* **Extracted data**:

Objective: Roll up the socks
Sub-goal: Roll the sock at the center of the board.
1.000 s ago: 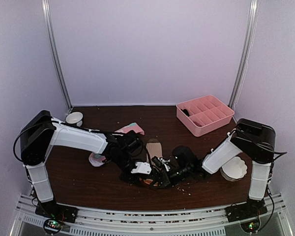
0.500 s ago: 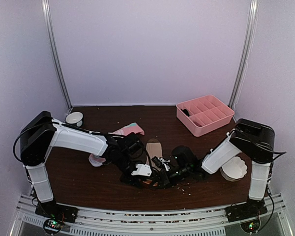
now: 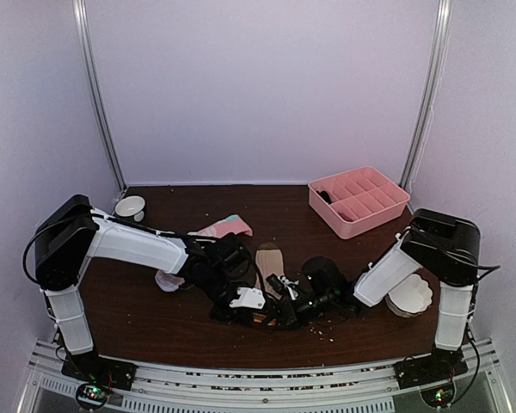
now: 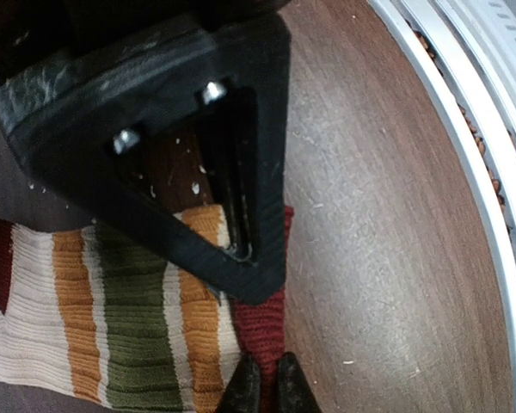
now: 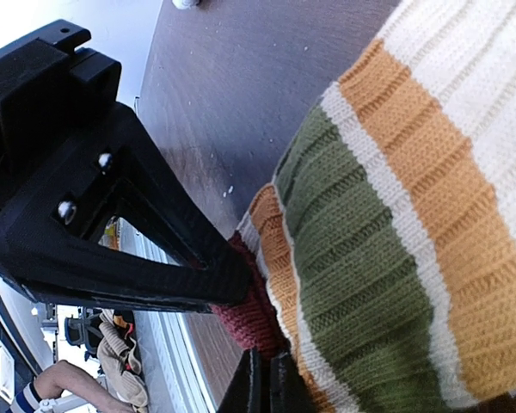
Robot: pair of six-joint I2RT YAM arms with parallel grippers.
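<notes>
Jaws on both arms were pinched shut. The left gripper (image 4: 265, 389) had nipped the maroon cuff (image 4: 260, 340) of the beige sock (image 4: 112, 301), and the right gripper (image 5: 265, 383) held that same cuff from the opposite side, probably so the pair could begin the roll together from the open end. On the table (image 3: 155, 331), the pink tray (image 3: 354, 225) sat at the upper right, well apart from the work. The beige sock lay lengthwise at lower centre of the overhead view, its far end showing between the arms. The pink sock (image 3: 226, 227) lay apart, up and left of it. Overhead, the grippers hid the cuff entirely; only the wrist views showed the grip and the orange and green stripes.
</notes>
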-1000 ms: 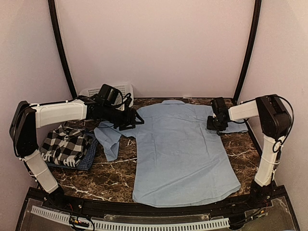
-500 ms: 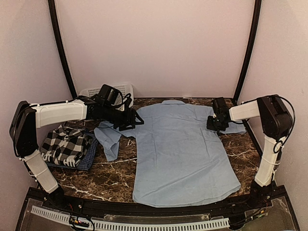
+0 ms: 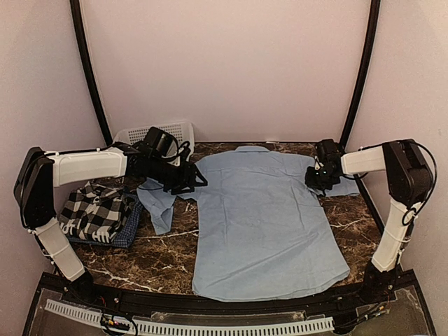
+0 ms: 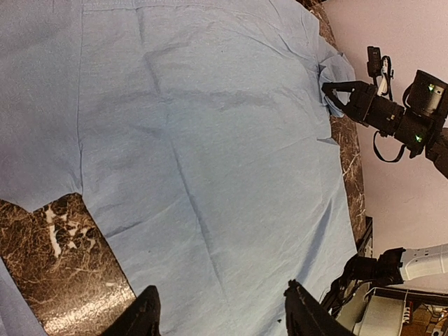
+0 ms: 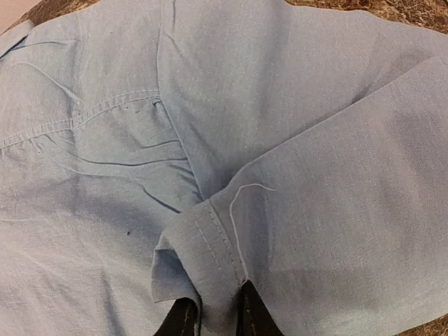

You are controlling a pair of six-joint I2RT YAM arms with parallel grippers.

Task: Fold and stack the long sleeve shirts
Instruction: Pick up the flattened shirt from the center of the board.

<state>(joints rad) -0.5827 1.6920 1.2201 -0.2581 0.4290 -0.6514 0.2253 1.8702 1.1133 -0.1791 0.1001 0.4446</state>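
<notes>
Plain light blue collared cloth shirt [image 3: 262, 217] lies spread flat at centre of the top view. Collar points to the upper edge, hem to the lower edge near the arm bases. It covers most of the dark brown marble-pattern tabletop [image 3: 154, 255].

Sleeve on the frame's left [image 3: 159, 203] is crumpled just beside the shirt body, partly on bare marble. Sleeve on the frame's right [image 3: 344, 183] is folded in toward the shoulder, and its cuff end sits at the right pincer [image 3: 318, 185].

Right pincer: closed on that cuff. In the right wrist view both fingertips [image 5: 183, 318] sit at bottom centre with a fold of stitched blue cuff pinched between them. The cloth bunches up into the grip.

Left pincer [image 3: 198, 178]: open, nothing between the fingers. In the top view it sits over the shirt's shoulder, left of centre. In the left wrist view two black fingertips [image 4: 147, 315] stand well apart at the bottom edge, with blue cloth and a wedge of marble below them. Can't tell whether it touches the cloth.

Folded black-and-white checked shirt [image 3: 94, 210] is at middle left, stacked on a folded dark blue fine-checked shirt [image 3: 129, 231]. The stack is near the crumpled sleeve and apart from the blue shirt's body.

White plastic lattice basket [image 3: 178, 129] stands at upper left, behind the left arm.
</notes>
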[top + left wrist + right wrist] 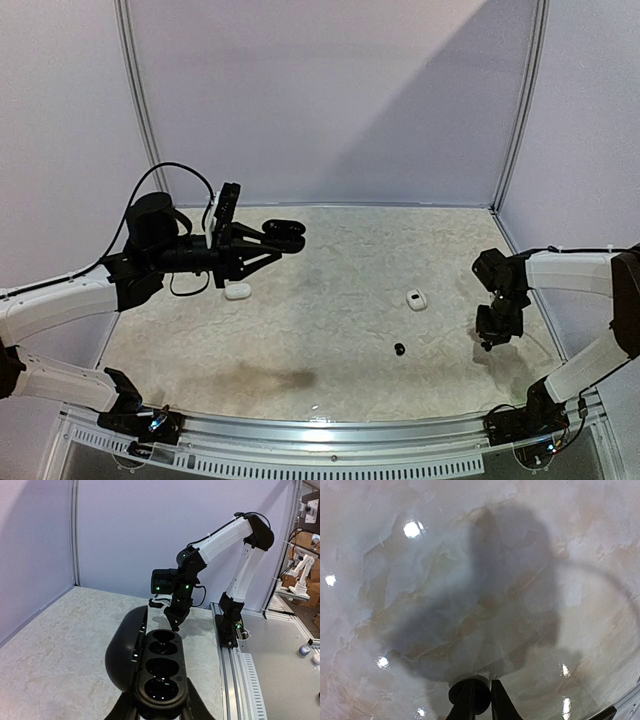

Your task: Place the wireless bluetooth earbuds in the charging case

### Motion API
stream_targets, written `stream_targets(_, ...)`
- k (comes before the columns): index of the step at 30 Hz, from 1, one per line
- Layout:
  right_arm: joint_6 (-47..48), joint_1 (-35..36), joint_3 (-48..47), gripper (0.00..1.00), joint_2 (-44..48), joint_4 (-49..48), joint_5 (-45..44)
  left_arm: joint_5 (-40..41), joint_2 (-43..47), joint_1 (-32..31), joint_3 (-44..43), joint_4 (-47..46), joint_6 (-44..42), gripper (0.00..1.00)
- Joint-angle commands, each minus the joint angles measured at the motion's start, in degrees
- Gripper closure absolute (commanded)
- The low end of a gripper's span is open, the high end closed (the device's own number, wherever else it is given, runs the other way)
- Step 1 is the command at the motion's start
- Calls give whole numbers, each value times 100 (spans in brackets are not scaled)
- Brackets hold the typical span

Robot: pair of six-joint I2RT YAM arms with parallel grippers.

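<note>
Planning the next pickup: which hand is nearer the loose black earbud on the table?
Right. The right hand hangs just right of the black earbud; the left hand holds the black case far to its left and back.

Work surface: pale marbled table [330,250] with loose items resting on it.

A white oval case [237,291] lies left of centre. A smaller white rounded item [416,300] with a dark spot lies right of centre. A black earbud [399,348] lies near it, closer to the front edge, apart. A dark patch [270,378] marks the front-centre area.

Robotics lab: white-panelled booth [320,100], cardboard boxes [312,587], another arm [300,572] beyond.
</note>
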State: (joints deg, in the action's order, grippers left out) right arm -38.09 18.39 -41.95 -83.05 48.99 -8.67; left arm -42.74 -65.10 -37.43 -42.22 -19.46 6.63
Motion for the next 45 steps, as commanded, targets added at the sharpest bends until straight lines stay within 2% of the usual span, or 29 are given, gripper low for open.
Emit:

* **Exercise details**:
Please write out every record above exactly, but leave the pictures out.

* **Answer to this task**:
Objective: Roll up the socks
Sub-goal: Roll the sock at the center of the board.
1.000 s ago: 
0.500 s ago: 
now: 
now: 
now: 
Robot: pair of six-joint I2RT YAM arms with parallel grippers.
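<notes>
Jaws on both arms were pinched shut. The left gripper (image 4: 265, 389) had nipped the maroon cuff (image 4: 260, 340) of the beige sock (image 4: 112, 301), and the right gripper (image 5: 265, 383) held that same cuff from the opposite side, probably so the pair could begin the roll together from the open end. On the table (image 3: 155, 331), the pink tray (image 3: 354, 225) sat at the upper right, well apart from the work. The beige sock lay lengthwise at lower centre of the overhead view, its far end showing between the arms. The pink sock (image 3: 226, 227) lay apart, up and left of it. Overhead, the grippers hid the cuff entirely; only the wrist views showed the grip and the orange and green stripes.
</notes>
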-1000 ms: 
-500 ms: 
+0 ms: 
+0 ms: 
+0 ms: 

You are controlling a pair of six-joint I2RT YAM arms with parallel grippers.

Task: Fold and stack the long sleeve shirts
Instruction: Pick up the flattened shirt from the center of the board.

<state>(joints rad) -0.5827 1.6920 1.2201 -0.2581 0.4290 -0.6514 0.2253 1.8702 1.1133 -0.1791 0.1001 0.4446</state>
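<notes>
Plain light blue collared cloth shirt [image 3: 262, 217] lies spread flat at centre of the top view. Collar points to the upper edge, hem to the lower edge near the arm bases. It covers most of the dark brown marble-pattern tabletop [image 3: 154, 255].

Sleeve on the frame's left [image 3: 159, 203] is crumpled just beside the shirt body, partly on bare marble. Sleeve on the frame's right [image 3: 344, 183] is folded in toward the shoulder, and its cuff end sits at the right pincer [image 3: 318, 185].

Right pincer: closed on that cuff. In the right wrist view both fingertips [image 5: 183, 318] sit at bottom centre with a fold of stitched blue cuff pinched between them. The cloth bunches up into the grip.

Left pincer [image 3: 198, 178]: open, nothing between the fingers. In the top view it sits over the shirt's shoulder, left of centre. In the left wrist view two black fingertips [image 4: 147, 315] stand well apart at the bottom edge, with blue cloth and a wedge of marble below them. Can't tell whether it touches the cloth.

Folded black-and-white checked shirt [image 3: 94, 210] is at middle left, stacked on a folded dark blue fine-checked shirt [image 3: 129, 231]. The stack is near the crumpled sleeve and apart from the blue shirt's body.

White plastic lattice basket [image 3: 178, 129] stands at upper left, behind the left arm.
</notes>
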[top + left wrist + right wrist] 

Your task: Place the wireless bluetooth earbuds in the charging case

### Motion API
stream_targets, written `stream_targets(_, ...)`
- k (comes before the columns): index of the step at 30 Hz, from 1, one per line
- Layout:
  right_arm: joint_6 (-47..48), joint_1 (-35..36), joint_3 (-48..47), gripper (0.00..1.00), joint_2 (-44..48), joint_4 (-49..48), joint_5 (-45..44)
  left_arm: joint_5 (-40..41), joint_2 (-43..47), joint_1 (-32..31), joint_3 (-44..43), joint_4 (-47..46), joint_6 (-44..42), gripper (0.00..1.00)
- Joint-angle commands, each minus the joint angles measured at the motion's start, in degrees
- Gripper closure absolute (commanded)
- The low end of a gripper's span is open, the high end closed (the device's own number, wherever else it is given, runs the other way)
- Step 1 is the command at the motion's start
- Calls give whole numbers, each value times 100 (spans in brackets are not scaled)
- Brackets hold the typical span

Robot: pair of six-joint I2RT YAM arms with parallel grippers.

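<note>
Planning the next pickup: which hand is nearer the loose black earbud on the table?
Right. The right hand hangs just right of the black earbud; the left hand holds the black case far to its left and back.

Work surface: pale marbled table [330,250] with loose items resting on it.

A white oval case [237,291] lies left of centre. A smaller white rounded item [416,300] with a dark spot lies right of centre. A black earbud [399,348] lies near it, closer to the front edge, apart. A dark patch [270,378] marks the front-centre area.

Robotics lab: white-panelled booth [320,100], cardboard boxes [312,587], another arm [300,572] beyond.
</note>
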State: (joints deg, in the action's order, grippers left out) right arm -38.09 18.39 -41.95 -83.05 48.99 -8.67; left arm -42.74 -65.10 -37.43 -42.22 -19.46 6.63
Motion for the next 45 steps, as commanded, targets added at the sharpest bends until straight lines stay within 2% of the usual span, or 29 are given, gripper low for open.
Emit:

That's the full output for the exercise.